● Exercise objective:
Tally up the lines below with "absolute" in them. Answer with the number only.

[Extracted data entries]
'''
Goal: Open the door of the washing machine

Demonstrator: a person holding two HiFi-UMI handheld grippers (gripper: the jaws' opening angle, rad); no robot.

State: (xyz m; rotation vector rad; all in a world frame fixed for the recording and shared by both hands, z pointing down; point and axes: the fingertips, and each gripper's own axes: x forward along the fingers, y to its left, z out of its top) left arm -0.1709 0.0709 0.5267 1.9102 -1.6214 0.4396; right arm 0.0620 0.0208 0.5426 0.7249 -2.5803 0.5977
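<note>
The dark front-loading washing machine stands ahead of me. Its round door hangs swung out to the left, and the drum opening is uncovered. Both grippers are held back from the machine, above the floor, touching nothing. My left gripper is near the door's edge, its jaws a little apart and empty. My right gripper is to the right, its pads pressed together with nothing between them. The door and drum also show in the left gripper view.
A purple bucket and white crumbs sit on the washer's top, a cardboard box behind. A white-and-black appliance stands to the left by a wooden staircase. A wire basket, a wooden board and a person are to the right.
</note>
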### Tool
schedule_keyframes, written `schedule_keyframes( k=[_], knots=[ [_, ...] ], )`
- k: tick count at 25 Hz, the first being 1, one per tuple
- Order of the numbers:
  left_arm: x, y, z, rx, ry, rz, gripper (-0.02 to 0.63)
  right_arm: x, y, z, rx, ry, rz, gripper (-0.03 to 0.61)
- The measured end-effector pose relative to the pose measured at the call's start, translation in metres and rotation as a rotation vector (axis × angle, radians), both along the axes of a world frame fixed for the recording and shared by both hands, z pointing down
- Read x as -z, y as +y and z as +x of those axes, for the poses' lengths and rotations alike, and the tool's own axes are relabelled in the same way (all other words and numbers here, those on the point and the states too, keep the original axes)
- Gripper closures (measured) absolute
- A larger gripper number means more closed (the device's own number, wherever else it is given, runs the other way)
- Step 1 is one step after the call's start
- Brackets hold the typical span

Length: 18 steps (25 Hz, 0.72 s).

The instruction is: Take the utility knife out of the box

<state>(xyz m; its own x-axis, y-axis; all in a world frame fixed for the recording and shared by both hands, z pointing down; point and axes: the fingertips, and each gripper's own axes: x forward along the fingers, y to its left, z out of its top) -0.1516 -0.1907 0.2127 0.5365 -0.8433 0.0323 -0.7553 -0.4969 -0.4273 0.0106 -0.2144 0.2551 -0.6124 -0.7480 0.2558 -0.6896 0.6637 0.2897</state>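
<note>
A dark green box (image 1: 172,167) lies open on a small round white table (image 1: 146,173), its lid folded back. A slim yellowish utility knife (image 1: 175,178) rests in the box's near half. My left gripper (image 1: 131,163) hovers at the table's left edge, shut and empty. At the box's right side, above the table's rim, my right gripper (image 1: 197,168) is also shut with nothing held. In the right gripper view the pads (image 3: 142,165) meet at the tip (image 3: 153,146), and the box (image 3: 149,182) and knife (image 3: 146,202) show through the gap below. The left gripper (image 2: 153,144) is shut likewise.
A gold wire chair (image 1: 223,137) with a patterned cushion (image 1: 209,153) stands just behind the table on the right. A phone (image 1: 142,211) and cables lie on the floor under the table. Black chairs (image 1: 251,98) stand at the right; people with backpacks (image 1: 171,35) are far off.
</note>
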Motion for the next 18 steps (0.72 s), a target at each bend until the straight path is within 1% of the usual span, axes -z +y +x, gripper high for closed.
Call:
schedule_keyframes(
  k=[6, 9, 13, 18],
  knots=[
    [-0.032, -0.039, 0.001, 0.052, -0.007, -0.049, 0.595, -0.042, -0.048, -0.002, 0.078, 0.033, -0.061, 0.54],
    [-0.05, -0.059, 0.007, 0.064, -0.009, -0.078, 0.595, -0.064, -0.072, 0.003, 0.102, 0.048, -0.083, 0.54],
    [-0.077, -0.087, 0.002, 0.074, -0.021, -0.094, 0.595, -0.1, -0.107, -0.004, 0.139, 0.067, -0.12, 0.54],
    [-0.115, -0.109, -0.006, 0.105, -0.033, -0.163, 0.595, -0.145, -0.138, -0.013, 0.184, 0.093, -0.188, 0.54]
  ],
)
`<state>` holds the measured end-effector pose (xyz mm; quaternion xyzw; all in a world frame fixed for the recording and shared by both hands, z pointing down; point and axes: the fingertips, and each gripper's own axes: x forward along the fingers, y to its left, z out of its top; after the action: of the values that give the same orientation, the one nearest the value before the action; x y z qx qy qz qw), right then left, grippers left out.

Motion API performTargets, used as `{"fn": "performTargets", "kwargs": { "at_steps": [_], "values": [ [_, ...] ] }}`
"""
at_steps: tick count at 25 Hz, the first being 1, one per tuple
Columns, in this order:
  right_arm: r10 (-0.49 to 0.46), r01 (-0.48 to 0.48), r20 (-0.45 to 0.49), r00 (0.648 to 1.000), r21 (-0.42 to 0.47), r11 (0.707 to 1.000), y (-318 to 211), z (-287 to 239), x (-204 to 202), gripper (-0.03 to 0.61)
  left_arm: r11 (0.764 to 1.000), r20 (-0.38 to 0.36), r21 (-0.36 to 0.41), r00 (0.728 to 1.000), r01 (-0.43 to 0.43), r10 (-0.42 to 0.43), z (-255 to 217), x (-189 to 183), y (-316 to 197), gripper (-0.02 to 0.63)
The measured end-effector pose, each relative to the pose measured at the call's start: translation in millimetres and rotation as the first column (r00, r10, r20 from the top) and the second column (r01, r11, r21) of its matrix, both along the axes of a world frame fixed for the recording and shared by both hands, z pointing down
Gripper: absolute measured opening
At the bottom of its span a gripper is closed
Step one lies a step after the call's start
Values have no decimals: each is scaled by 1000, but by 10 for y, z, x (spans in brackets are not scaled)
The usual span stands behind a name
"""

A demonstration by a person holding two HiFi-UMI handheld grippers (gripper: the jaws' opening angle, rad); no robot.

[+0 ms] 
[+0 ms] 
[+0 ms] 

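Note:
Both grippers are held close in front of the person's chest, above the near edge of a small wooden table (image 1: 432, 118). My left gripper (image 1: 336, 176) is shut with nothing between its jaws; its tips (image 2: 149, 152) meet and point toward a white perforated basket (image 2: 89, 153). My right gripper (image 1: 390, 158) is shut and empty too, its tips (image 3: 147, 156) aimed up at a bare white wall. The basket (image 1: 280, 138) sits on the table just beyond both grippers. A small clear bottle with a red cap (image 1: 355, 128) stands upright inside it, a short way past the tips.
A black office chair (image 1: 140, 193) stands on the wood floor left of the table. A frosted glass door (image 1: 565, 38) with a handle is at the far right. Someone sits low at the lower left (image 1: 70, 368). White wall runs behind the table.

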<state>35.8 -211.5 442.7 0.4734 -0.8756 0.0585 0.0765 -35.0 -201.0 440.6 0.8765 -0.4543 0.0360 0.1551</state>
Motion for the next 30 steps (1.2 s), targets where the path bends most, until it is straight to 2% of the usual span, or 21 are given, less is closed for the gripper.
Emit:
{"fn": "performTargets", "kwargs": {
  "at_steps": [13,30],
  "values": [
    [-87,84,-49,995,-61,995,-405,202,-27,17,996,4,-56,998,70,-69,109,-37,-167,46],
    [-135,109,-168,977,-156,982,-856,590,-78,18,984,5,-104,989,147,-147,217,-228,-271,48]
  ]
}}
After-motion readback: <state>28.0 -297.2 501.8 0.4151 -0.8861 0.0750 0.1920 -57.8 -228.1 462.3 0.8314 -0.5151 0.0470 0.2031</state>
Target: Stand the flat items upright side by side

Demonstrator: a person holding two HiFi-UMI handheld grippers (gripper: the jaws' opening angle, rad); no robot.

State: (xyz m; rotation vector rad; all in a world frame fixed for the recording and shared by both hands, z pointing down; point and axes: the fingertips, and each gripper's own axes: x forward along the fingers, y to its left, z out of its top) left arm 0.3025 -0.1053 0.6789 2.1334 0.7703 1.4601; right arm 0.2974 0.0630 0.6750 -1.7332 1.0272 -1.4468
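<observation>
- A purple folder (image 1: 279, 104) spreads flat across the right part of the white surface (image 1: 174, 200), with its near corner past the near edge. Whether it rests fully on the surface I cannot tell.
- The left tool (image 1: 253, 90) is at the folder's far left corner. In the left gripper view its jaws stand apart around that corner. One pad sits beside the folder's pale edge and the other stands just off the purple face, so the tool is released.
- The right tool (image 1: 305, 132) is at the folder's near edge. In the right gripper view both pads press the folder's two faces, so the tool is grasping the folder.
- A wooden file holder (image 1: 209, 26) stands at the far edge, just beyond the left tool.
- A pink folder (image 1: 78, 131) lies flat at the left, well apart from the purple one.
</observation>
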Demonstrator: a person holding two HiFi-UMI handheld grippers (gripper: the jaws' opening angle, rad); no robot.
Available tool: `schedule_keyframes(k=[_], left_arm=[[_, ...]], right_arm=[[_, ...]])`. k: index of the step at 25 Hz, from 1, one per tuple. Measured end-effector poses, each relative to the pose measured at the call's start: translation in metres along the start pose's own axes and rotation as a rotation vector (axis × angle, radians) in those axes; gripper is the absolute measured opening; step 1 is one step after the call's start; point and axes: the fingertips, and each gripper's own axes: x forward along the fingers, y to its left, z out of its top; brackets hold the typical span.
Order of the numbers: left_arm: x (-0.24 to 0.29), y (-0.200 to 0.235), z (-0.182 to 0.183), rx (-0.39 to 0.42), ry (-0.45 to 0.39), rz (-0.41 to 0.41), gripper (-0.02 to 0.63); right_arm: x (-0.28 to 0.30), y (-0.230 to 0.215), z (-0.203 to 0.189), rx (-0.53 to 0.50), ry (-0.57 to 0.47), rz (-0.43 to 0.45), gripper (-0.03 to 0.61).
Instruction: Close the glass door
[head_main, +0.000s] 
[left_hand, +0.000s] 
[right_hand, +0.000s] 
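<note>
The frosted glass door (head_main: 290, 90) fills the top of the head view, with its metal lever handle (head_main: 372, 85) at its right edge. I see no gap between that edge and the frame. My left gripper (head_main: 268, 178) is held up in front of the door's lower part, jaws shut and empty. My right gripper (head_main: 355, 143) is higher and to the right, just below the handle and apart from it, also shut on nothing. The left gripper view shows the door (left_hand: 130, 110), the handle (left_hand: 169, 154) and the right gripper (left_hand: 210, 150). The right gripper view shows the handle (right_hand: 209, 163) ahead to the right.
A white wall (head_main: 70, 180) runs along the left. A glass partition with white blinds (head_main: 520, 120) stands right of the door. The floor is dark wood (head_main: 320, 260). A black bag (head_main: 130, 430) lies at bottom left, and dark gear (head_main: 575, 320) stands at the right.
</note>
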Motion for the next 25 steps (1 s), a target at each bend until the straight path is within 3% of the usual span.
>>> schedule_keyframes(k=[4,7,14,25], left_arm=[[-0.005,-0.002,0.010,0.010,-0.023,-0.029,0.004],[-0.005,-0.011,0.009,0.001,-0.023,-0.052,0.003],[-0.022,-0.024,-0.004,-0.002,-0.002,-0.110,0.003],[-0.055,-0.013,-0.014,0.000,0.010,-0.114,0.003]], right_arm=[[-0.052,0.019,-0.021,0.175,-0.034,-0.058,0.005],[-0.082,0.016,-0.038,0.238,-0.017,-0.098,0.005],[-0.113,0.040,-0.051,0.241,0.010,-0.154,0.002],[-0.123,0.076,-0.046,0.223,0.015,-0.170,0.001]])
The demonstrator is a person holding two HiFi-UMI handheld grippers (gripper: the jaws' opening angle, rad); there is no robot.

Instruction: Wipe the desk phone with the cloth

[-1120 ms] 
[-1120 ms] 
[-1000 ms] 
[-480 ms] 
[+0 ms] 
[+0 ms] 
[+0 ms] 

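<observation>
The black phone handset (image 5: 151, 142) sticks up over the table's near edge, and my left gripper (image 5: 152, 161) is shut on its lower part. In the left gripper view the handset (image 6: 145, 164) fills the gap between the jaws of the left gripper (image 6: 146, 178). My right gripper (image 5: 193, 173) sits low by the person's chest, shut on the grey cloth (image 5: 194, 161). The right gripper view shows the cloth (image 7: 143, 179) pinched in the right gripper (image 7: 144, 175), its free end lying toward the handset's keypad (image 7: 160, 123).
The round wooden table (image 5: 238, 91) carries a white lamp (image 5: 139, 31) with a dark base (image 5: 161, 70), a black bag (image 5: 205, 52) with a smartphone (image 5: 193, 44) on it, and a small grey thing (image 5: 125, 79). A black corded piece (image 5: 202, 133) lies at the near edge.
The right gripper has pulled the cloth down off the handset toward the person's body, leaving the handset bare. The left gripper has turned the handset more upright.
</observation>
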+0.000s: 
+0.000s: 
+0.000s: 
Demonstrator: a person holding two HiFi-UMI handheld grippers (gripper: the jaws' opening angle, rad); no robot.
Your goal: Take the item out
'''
● Written solution:
3